Virtualization, Cloud, Infrastructure and all that stuff in-between
My ramblings on the stuff that holds it all together
Category Archives: GigE
Virtualization – the key to delivering "cloud based architecture" NOW.
There is a lot of talk about delivering cloud or elastic computing platforms, a lot of CxO’s are taking this all in and nodding enthusiastically, they can see the benefits.. so make it happen!….yesterday.
Moving your services to the cloud, isn’t always about giving your apps and data to Google, Amazon or Microsoft.
You can build your own cloud, and be choosy about what you give to others. building your own cloud makes a lot of sense, it’s not always cheap but its the kind of thing you can scale up (or down..) with a bit of up-front investment, in this article I’ll look at some of the practical; and more infrastructure focused ways in which you can do so.
Your “cloud platform” is essentially an internal shared services system where you can actually and practically implement a “platform” team that operates and capacity plans for the cloud platform; they manage it’s availability and maintenance day-day and expansion/contraction.
You then have a number of “service/application” teams that subscribe to services provided by your cloud platform team… they are essentially developers/support teams that manage individual applications or services (for example payroll or SAP, web sites etc.), business units and stakeholders etc.
Using the technology we discuss here you can delegate control to them over most aspects of the service they maintian – full access to app servers etc. and an interface (human or automated) to raise issues with the platform team or log change requests.
I’ve seen many attempts to implement this in the physical/old world and it just ends in tears as it builds a high level of expectation that the server/infrastructure team must be able to respond very quickly to the end-“customer” the customer/supplier relationship is very different… regardless of what OLA/SLA you put in place.

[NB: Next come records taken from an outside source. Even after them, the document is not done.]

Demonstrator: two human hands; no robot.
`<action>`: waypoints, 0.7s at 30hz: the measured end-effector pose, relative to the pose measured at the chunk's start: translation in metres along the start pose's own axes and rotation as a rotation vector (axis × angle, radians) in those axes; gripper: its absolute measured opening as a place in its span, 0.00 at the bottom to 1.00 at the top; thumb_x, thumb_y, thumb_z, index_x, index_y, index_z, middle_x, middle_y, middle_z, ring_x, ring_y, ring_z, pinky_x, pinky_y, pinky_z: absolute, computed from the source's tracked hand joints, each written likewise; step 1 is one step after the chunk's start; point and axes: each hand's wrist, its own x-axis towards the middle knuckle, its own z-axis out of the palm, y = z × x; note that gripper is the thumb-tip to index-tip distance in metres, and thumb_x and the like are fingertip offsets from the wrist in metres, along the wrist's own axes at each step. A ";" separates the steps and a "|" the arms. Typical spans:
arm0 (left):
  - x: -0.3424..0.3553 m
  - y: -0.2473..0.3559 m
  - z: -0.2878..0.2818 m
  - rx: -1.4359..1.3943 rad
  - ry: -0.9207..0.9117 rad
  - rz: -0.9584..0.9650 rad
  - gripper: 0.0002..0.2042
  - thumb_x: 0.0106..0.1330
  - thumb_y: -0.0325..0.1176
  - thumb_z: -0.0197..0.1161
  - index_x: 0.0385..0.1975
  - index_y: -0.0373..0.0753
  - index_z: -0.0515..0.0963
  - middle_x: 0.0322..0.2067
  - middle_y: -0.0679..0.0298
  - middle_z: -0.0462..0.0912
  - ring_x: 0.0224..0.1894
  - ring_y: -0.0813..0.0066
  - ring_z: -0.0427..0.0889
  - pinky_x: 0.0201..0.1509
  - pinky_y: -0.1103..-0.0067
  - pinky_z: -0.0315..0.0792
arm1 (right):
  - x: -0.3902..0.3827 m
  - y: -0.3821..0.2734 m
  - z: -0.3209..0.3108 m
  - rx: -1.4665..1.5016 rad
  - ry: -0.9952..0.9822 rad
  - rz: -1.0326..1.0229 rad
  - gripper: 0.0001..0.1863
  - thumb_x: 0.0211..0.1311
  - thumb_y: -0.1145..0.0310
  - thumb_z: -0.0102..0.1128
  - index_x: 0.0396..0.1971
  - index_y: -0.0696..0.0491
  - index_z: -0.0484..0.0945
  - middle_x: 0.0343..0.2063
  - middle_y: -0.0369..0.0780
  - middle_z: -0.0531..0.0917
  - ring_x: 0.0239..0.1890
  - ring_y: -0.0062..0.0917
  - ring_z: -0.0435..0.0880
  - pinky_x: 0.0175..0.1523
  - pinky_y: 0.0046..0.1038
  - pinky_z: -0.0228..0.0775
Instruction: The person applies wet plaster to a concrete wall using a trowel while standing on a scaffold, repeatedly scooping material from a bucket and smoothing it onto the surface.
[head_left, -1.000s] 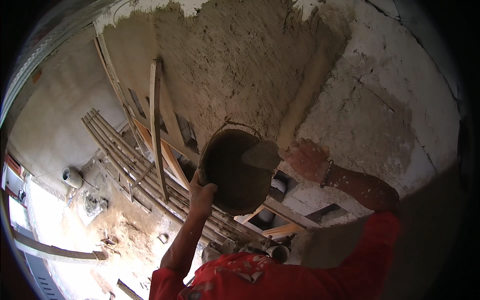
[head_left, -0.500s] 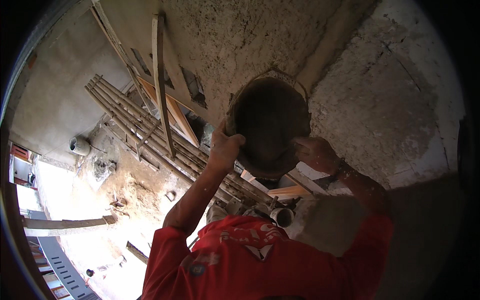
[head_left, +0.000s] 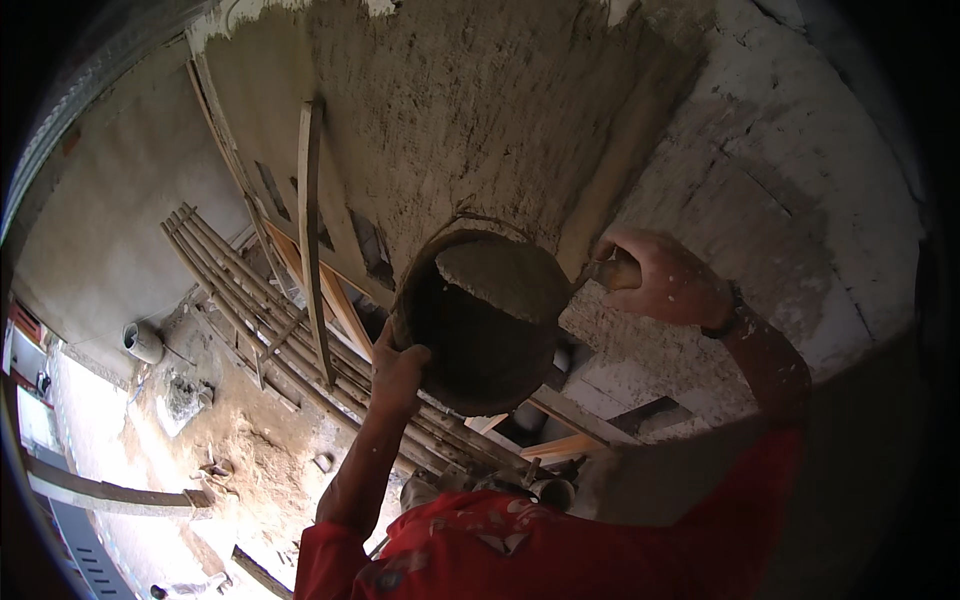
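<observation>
Taking the centre of the dark bucket as the middle of the dial, the left hand sits at eight o'clock, its grip closed over the rim, with the thumb on the inner side. The bucket therefore lies at two o'clock from that grip, its mouth turned up toward the camera.

The right hand is out between two and three o'clock, clear of the rim, its grip wrapped round the handle of a trowel. From there the blade reaches toward nine o'clock, across the upper part of the mouth; its visible face looks grey and coated. Whether the blade touches the bucket cannot be told.

At twelve o'clock beyond the bucket rises a rough, plastered wall. Long poles run past at nine o'clock, behind an upright plank.
</observation>
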 end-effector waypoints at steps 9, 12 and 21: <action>-0.015 0.006 -0.028 0.008 0.096 0.045 0.31 0.47 0.16 0.48 0.58 0.28 0.67 0.45 0.57 0.80 0.44 0.71 0.81 0.48 0.80 0.75 | 0.026 -0.020 -0.109 0.355 -0.007 0.120 0.26 0.56 0.61 0.63 0.50 0.64 0.75 0.27 0.41 0.82 0.30 0.25 0.81 0.35 0.31 0.75; -0.020 0.009 -0.034 0.112 0.096 -0.039 0.30 0.46 0.16 0.48 0.57 0.28 0.67 0.44 0.57 0.80 0.43 0.71 0.81 0.47 0.81 0.74 | 0.049 0.057 -0.137 -0.056 0.442 0.173 0.33 0.61 0.53 0.59 0.57 0.64 0.70 0.31 0.42 0.82 0.29 0.21 0.80 0.34 0.26 0.74; -0.021 -0.032 -0.051 0.121 0.195 0.047 0.30 0.45 0.18 0.51 0.56 0.28 0.69 0.43 0.57 0.81 0.44 0.71 0.80 0.49 0.79 0.74 | 0.029 0.043 -0.111 -0.124 0.466 0.341 0.32 0.61 0.56 0.58 0.59 0.62 0.69 0.30 0.36 0.79 0.26 0.17 0.73 0.33 0.21 0.69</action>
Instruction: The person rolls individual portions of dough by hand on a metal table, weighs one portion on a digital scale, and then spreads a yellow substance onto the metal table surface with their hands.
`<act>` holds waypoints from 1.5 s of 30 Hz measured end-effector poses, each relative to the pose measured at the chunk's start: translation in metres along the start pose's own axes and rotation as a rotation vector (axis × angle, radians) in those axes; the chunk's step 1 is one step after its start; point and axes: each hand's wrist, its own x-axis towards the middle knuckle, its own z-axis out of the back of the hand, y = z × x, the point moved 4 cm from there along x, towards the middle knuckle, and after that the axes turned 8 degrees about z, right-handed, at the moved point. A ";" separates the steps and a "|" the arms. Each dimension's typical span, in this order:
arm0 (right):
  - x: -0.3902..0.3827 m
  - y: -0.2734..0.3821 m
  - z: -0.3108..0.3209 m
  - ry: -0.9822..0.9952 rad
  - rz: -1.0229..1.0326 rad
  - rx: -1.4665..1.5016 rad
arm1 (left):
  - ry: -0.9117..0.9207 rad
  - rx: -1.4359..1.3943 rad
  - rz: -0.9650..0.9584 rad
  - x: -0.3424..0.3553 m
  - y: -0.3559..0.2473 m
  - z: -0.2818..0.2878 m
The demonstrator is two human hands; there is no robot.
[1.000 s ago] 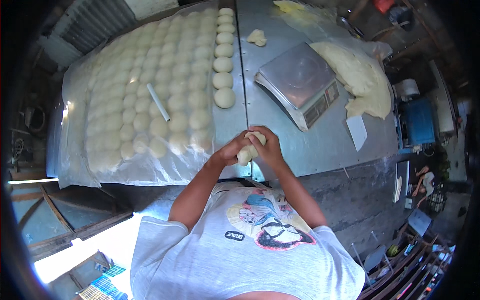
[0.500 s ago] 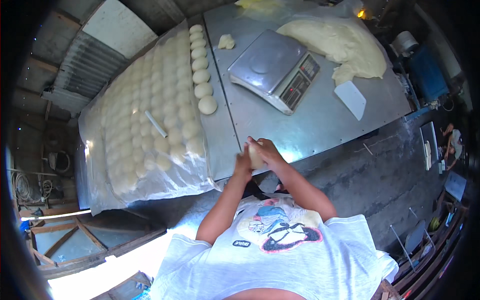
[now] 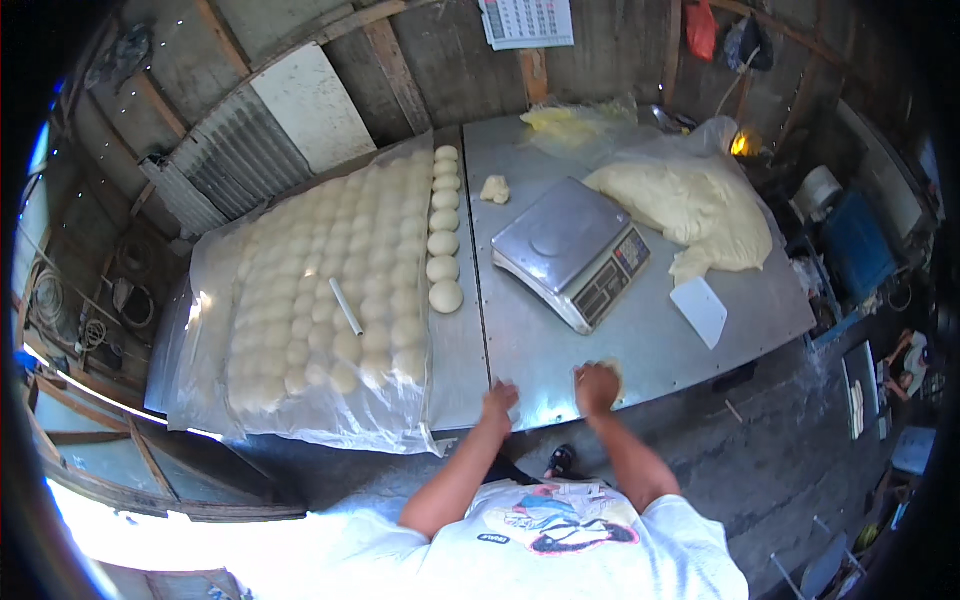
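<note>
Right hand [image 3: 597, 388] is down on the grey sheet-metal table [image 3: 650, 345], near its front edge, cupped over a small pale-cream lump of soft dough [image 3: 616, 382]. Lump peeks out at the hand's right side; from here I can't tell if the fingers clench it. Left hand [image 3: 501, 398] is by the same edge, fingers loose, nothing visible in it. Beyond: flat-topped silver digital scale [image 3: 570, 250], flat white scraper [image 3: 700, 312], single column of round cream dough balls [image 3: 442, 243].

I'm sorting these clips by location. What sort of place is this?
Probably a small bakery workroom: rows of dough balls under plastic sheeting, a digital scale and a large dough mass.
</note>
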 end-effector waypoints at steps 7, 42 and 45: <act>0.030 0.097 0.066 0.268 -0.367 1.466 | -0.208 -0.101 -0.520 -0.050 -0.075 -0.043; 0.000 0.094 0.066 0.411 -0.574 1.635 | -0.559 -0.015 -0.938 -0.079 -0.050 -0.044; 0.049 0.129 0.150 -0.146 0.151 1.095 | -0.261 0.264 -1.131 -0.123 -0.105 -0.081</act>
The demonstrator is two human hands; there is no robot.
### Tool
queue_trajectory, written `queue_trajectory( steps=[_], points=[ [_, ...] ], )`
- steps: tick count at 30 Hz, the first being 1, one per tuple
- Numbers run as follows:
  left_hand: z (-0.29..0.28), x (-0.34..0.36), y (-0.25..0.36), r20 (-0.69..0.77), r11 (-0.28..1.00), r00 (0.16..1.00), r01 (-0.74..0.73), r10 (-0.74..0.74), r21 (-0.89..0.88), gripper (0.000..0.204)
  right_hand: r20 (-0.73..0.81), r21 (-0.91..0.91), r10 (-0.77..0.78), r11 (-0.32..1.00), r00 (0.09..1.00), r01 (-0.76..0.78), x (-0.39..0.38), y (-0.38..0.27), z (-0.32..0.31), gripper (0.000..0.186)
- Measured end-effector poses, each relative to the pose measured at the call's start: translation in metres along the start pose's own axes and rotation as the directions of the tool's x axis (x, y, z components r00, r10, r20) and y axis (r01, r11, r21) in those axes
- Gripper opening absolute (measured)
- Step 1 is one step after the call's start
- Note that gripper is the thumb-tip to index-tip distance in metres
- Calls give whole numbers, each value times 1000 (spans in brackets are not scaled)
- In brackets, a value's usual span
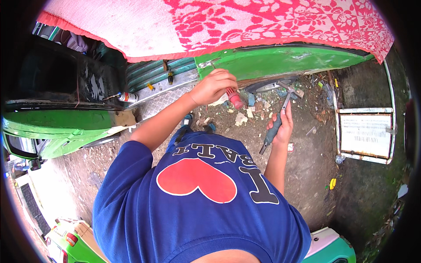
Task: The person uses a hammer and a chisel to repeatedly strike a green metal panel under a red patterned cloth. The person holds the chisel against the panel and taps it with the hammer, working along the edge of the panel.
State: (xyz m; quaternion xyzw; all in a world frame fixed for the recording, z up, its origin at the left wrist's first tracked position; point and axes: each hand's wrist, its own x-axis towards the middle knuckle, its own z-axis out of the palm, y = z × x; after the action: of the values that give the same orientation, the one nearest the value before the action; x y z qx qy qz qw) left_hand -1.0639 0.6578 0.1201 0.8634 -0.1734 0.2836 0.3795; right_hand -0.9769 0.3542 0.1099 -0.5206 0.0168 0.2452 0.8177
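Fingers of the left hand (215,86) are folded closely together around a red-handled tool (234,99), its fat, ribbed grip poking out below the palm; those of the right hand (283,125) are wrapped about a hammer (273,131).

From where I'm standing, the far left is a green car body (52,129), glossy and curved, below a dark panel (94,83) with pale, scraped patches. A white can (128,97) leans over by that panel. Next comes a bumpy metal strip (153,98), its tread pattern raised, with a small yellow piece (151,87) and a stubby black-handled tool (170,78) close to it, beside ridged teal metal (183,65).

In the middle, the red-handled tool sits right in front of a smooth green panel (272,65), scuffed in places; a thin shaft shows above the knuckles, though I can't tell whether its tip touches the paint. Over the panel hangs a pink-and-white flowered cloth (210,26), soft and edged in red. Brittle flakes (240,119) litter the gritty ground below.

Further right, the hammer's metal head points up and away from the person, the rubbery grey grip slanting down through the closed hand. Beyond it stands a white-framed board (366,133), rusty along its edges.
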Motion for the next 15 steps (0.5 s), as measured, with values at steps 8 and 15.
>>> queue_trajectory(
  steps=[8,15],
  points=[
    [8,5,9,128,991,992,-7,-10,136,21,78,-47,17,999,997,-13,0,6,5,58],
    [24,35,1,284,980,958,-14,-45,201,13,50,6,-7,1000,999,7,-4,7,0,58]
  ],
)
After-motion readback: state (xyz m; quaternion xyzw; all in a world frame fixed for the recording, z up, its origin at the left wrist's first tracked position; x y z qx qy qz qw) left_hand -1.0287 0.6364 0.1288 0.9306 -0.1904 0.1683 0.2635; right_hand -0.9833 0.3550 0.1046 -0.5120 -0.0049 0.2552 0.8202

However the reality of traditional infrastructure is that the platform team can’t usually react as quick as the service/application teams need/want/expect because they need to have an engineer on-site, wait for an order and a delivery, a network provisioning order etc. etc (although banks do seems to have this down quite well, it’s still a delay.. and time is money, etc.)
Virtualization and some of the technology we discuss here enable the platform team to keep one step ahead of the service/application teams by allowing them to do proper capacity planning and maintain a pragmatic headroom of capacity and make their lives easier by consolidating the physical estate they manage. This extra headroom capacity can be quickly back-filled when it’s taken up by adopting a modular hardware architecture to keep ahead of the next requirement.
Traditional infrastructure = OS/App Installations
- 1 server per ‘workload’
- Silo’d servers for support
- Individually underused on average = overall wastage
- No easy way to move workload about
- Change = slow, person in DC, unplug, uninstall, move reinstall etc.
- HP/Dell/Sun Rack Mount Servers
- Cat 6 Cables, Racks and structured cabling
The ideal is to have an OS/app stack that can have workloads moved from host A to host B; this is a nice idea but there are a whole heap of dependencies with the typlical applications of today (IIS/apache + scripts, RoR, SQL DB, custom .net applications). Most big/important line of business apps are monolithic and today make this hard. Ever tried to move a SQL installation from OLD-SERVER-A to SHINY-NEW-SERVER-B? exactly. *NIX better at this, but not that much better.. downtime required or complicated fail over.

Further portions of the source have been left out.